● **WHAT THIS TASK INVOLVES**: Write out, word for word, every line in the data below from the one containing "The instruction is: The" to the one containing "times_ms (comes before", both of them included.
○ ○ ○ ○ ○ ○ ○
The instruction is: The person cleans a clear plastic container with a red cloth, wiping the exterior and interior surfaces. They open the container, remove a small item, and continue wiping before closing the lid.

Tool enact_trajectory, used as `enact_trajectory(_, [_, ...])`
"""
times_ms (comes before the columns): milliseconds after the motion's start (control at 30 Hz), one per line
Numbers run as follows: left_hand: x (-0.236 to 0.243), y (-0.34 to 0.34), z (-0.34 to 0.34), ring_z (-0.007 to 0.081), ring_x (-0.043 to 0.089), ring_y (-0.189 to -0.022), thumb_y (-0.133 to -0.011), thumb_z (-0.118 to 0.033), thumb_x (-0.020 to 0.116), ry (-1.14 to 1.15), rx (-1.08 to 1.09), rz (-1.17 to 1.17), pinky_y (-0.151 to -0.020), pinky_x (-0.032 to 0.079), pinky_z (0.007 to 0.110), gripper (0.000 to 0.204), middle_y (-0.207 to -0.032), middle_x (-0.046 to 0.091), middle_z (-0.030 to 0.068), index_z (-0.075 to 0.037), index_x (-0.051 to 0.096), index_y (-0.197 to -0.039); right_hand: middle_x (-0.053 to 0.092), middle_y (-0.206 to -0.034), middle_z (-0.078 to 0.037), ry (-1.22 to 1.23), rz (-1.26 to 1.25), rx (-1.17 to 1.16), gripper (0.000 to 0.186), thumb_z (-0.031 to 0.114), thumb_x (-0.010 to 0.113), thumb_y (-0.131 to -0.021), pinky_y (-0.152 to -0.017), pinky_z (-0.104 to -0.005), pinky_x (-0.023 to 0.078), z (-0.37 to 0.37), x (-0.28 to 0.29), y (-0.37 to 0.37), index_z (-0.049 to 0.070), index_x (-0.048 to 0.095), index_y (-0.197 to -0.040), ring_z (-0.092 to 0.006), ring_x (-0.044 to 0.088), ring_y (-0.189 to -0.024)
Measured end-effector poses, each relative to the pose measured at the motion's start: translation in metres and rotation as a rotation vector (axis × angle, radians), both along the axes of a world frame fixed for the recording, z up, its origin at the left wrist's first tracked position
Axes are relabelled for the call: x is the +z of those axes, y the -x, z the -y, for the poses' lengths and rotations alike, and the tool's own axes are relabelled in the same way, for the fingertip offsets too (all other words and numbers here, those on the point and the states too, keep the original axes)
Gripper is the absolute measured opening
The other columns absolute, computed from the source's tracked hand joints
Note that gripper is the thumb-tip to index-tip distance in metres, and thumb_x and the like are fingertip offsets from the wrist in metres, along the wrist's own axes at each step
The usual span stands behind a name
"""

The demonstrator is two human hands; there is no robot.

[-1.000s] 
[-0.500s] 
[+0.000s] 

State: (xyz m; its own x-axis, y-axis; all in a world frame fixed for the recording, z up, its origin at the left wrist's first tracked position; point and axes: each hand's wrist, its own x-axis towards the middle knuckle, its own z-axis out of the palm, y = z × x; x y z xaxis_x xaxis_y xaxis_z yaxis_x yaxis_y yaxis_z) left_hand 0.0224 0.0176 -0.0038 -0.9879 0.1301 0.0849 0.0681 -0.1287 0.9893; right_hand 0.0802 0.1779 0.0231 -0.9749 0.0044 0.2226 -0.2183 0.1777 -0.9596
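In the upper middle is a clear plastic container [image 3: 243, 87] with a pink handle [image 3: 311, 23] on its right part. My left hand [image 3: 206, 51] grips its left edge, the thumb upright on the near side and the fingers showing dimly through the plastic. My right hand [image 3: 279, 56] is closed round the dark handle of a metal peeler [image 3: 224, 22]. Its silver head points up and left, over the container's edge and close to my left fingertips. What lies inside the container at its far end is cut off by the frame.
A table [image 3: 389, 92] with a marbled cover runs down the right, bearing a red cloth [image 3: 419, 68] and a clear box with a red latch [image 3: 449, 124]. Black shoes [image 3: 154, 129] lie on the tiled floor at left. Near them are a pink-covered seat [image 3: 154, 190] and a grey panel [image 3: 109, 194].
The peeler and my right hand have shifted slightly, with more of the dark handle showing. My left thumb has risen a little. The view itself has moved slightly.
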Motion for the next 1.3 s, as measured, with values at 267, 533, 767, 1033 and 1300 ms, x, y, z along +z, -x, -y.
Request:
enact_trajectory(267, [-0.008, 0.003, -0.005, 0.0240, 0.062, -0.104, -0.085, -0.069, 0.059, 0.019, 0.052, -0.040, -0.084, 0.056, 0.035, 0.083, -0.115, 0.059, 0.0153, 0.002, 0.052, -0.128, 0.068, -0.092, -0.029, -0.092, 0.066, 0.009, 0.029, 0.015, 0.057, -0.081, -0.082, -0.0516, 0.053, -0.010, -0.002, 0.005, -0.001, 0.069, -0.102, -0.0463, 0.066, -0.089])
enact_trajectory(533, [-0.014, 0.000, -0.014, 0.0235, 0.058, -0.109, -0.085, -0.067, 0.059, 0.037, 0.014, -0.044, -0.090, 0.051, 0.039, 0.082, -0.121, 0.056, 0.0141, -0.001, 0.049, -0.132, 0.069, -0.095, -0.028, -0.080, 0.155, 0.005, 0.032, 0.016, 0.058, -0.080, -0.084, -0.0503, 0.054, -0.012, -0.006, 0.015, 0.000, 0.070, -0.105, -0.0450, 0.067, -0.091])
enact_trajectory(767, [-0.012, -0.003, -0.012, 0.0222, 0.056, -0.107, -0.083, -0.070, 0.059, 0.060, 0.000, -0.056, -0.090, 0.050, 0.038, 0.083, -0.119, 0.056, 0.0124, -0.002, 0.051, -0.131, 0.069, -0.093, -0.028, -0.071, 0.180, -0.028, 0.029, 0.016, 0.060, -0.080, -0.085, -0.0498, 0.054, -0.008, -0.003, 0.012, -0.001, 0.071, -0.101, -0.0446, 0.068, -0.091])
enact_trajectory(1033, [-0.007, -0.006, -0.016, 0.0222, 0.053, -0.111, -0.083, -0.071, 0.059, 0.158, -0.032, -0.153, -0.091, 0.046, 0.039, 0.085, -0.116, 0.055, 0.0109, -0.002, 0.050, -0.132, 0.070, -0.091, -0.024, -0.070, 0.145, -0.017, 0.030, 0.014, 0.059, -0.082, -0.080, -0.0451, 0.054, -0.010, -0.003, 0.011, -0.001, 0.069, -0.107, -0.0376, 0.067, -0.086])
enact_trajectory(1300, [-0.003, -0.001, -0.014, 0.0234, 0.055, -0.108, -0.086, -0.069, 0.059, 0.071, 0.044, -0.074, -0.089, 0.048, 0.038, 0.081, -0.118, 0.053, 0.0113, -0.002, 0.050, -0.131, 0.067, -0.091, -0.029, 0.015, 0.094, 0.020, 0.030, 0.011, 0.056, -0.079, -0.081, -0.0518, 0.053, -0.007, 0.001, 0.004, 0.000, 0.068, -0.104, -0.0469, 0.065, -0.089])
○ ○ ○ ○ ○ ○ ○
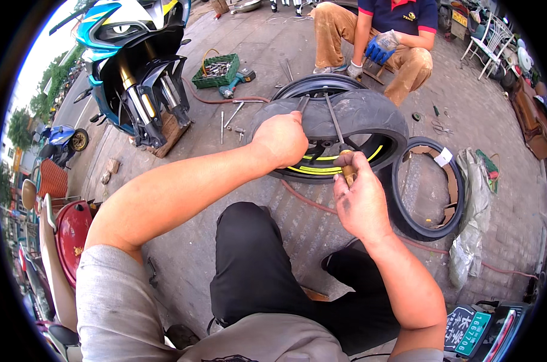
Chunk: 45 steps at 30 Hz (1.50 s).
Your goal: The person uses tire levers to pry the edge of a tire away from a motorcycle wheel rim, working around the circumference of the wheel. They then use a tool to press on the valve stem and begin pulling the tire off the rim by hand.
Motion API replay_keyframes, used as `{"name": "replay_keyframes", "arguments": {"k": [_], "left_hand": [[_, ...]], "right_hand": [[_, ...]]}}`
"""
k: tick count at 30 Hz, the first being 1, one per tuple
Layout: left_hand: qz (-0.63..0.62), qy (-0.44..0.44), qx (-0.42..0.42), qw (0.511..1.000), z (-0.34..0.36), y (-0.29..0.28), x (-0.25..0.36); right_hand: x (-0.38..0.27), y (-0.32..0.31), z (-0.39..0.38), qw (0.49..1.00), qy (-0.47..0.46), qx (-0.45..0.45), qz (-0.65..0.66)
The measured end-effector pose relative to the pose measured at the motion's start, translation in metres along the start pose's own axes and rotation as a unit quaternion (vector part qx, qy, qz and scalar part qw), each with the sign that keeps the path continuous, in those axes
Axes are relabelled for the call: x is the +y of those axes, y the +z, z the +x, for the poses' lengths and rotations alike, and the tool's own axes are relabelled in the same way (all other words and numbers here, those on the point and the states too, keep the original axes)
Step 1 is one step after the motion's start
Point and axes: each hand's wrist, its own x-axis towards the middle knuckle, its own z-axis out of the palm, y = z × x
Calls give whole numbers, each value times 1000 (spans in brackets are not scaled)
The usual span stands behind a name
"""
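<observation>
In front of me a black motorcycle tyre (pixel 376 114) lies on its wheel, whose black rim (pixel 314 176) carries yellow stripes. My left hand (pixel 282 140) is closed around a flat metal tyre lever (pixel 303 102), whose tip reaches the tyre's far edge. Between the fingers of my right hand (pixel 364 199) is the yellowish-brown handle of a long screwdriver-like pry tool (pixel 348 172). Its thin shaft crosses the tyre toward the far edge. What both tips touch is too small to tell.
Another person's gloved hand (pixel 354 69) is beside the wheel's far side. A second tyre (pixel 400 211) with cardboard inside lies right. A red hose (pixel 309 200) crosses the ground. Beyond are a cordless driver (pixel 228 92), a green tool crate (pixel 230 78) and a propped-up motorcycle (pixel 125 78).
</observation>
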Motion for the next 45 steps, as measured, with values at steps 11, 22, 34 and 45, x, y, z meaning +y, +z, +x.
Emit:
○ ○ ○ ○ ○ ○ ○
● **PROBLEM SOLUTION**:
The instruction is: The person cleans a clear plastic container with a red cloth, wiping the exterior and interior surfaces. They open the container, remove a small item, and continue wiping before closing the lid.

Tool enact_trajectory, used as `enact_trajectory(_, [_, ...])`
"""
times_ms (comes before the columns): milliseconds after the motion's start (control at 30 Hz), one per line

As written, the answer is complete.